Some UFO investigators believe that so called ‘extra terrestrials’ are actually beings of planet earth. They have been living here the whole time, but hidden in other dimensions. These are called ‘Ultra terrestrials’.
Consider some astounding similarities of alien encounters and fairy encounters:
1) Both are kidnappers! Fairies are well known for kidnapping people. UFO aliens are also known to kidnap people, abduction being the most common recorded encounter.
2) Time is different. Those who are abducted by aliens report incidents of missing time, a phenomenon very similar to time lapses reported by people taken to and returned from “fairyland”. (One day in fairy land might equal a whole year in human time. )
3) They look alike! Fairies, like modern aliens, are usually slim creatures with large magical eyes, high cheekbones and pointed ears.
4) They both use magical devices. Many reports of alien abduction include “power rods” used to paralyze abductees — just as fairies wield “magic wands”.
5) Both are obsessed with human fertility and stealing babies. A large part of modern UFO literature involves aliens abducting women, impregnating them, and later abducting them again to take the unborn baby right out of the womb. Abductees also report of eggs and sperm being taken. Besides the changeling phenomenon, fairy encounters often tell of men and women becoming sterile or barren after their visit.

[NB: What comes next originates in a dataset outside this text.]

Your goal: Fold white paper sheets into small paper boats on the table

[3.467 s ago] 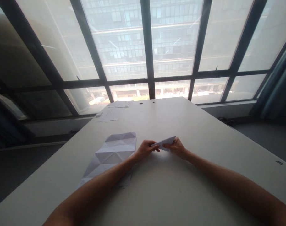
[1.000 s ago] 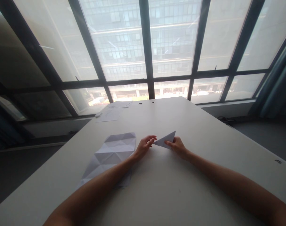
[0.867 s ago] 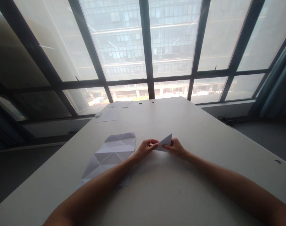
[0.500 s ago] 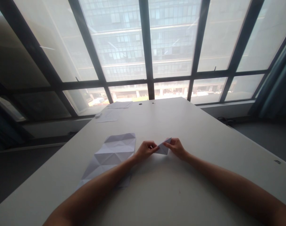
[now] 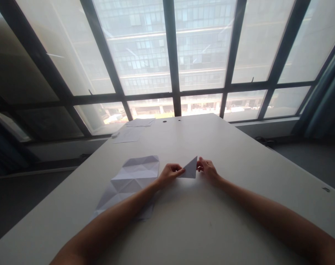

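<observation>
A small piece of white paper (image 5: 190,170), folded into a triangle with its point up, is held a little above the tabletop. My left hand (image 5: 170,173) pinches its left corner, thumb on the near face. Beside the upright right edge is my right hand (image 5: 208,170), its fingers loosely bent and apart, not gripping the paper. Whether a fingertip touches that edge I cannot tell. Left of my hands lies a larger creased sheet of paper (image 5: 134,171), partly covered by my left forearm.
The white table (image 5: 233,217) narrows away toward tall framed windows (image 5: 200,44). More flat paper sheets (image 5: 127,135) and a small white object (image 5: 115,135) lie at the far left. A dark round hole (image 5: 164,121) shows near the far edge. Curtains (image 5: 322,99) hang on the right.
My right hand has let go of the folded paper and moved slightly right. The paper has turned so its point stands up, with more of its face visible. My left hand keeps its pinch.
</observation>
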Tool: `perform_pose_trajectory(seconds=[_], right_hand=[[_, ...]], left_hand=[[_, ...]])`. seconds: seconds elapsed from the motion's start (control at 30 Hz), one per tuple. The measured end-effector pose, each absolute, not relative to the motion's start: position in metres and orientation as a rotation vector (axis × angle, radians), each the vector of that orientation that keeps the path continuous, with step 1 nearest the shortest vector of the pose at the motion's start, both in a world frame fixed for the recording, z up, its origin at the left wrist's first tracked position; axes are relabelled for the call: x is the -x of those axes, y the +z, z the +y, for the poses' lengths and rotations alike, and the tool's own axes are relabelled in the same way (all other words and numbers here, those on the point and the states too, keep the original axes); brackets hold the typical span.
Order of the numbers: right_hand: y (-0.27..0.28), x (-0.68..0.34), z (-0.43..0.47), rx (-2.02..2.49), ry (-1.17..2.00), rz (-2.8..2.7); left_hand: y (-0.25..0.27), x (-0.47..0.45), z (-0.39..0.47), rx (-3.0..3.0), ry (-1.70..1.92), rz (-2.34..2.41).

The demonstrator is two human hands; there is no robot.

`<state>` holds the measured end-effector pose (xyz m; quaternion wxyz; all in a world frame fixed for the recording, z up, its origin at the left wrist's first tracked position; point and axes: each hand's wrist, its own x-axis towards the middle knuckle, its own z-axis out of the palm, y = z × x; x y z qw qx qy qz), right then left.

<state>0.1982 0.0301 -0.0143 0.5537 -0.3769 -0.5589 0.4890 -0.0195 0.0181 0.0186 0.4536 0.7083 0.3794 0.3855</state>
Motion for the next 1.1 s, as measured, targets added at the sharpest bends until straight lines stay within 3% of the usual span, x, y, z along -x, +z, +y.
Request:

6) Fairies are closely associated with nature, just as modern aliens also display a certain obsession with environmental issues. One common alien abduction scenario involves aliens showing ‘movies’ that depict environmental degradation, then giving their victims lectures on caring for the earth before they release them.
Beam Me Up, Scottie!
Quantum physicists tell us that many additional dimensions of reality actually do exist. There are, reportedly, eleven different dimensions that can be mathematically proven on a quantum level. In these added dimensions, it is possible to move through time and space with ease, be two places at once, and do other cool Star -Trekkie type things. This too is the stuff of fairyland. Besides, everybody knows that Spock is actually a fairy 🙂
If Extra/ Ultra Terrestrials can exist “above” or “beyond” our normal time-space reality, that means they can easily see us, trick us, manipulate us and meddle in our affairs. Which is what fairies have been doing for years! We, on the other hand (usually) can’t see them at all.
Seeing and Attracting Fairies
Fairies are known to cross the veils mostly during the Sabbats – especially Beltane, Midsummer and Samhain. However, International Fairy Day — although a modern creation — must be an excellent time to attract them as well!
If you would like to encounter fairies, it is best to keep yourself attuned with nature and tapped into meditative states. Also, they often appear in dreams.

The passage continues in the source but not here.